Write out again, word for word, the lines below from the line that holds "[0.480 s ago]" through the line that holds "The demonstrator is", omitting pictures.

────────

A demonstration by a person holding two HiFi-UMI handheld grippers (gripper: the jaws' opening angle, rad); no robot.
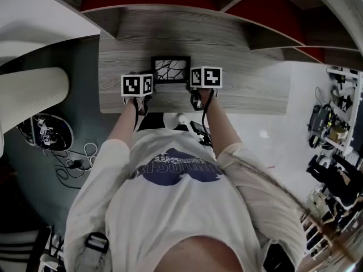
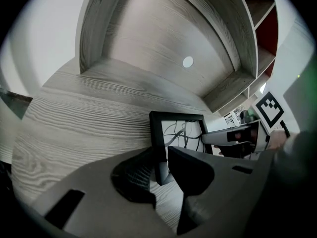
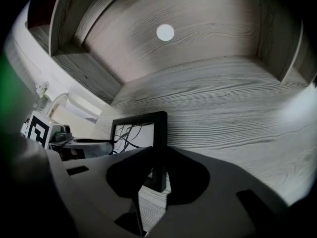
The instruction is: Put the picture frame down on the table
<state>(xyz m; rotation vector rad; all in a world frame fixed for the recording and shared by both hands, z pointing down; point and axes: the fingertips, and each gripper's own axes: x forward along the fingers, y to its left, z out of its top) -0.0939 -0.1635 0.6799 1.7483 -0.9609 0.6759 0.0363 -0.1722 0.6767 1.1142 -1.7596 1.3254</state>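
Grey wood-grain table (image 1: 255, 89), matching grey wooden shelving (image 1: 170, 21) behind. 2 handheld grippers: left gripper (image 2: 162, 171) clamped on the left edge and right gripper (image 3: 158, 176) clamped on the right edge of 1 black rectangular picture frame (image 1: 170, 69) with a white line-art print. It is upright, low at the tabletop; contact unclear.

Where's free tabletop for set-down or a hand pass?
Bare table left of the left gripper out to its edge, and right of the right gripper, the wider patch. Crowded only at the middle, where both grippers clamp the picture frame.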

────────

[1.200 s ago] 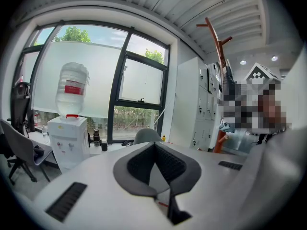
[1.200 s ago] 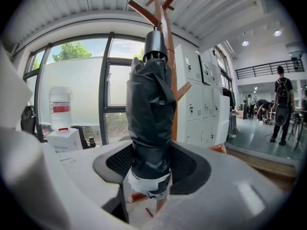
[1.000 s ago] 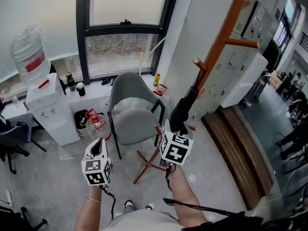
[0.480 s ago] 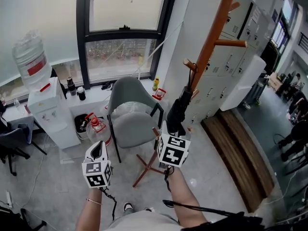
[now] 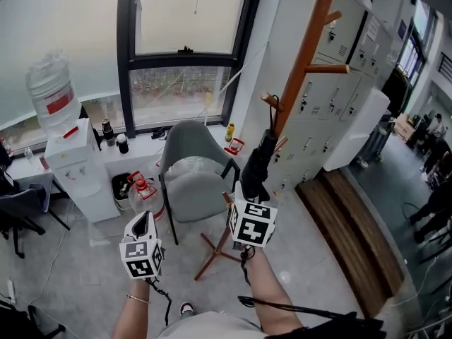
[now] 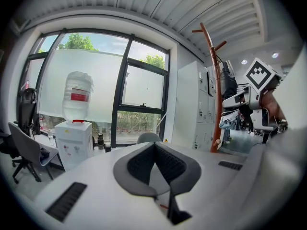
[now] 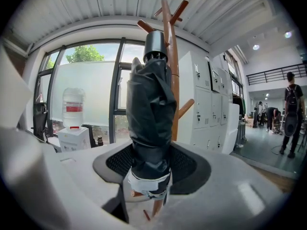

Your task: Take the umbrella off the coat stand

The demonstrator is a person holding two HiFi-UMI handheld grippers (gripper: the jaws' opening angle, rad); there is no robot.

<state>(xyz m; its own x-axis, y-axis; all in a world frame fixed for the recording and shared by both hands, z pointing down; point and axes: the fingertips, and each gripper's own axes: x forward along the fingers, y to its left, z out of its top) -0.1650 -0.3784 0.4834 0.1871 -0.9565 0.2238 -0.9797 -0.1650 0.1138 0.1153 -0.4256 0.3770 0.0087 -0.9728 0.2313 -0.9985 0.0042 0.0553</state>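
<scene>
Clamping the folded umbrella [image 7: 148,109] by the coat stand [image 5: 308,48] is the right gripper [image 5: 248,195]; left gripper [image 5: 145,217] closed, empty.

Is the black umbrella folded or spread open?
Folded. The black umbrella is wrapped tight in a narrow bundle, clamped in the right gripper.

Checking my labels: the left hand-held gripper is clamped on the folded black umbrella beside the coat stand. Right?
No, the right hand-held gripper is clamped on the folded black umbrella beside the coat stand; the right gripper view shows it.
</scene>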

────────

• [ANSWER BELOW]
[0.480 s ago] 
[now] 
[now] 
[now] 

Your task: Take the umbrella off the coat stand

The demonstrator is a person holding two HiFi-UMI handheld grippers (gripper: the jaws' opening angle, rad); there is no robot.

That concludes the output.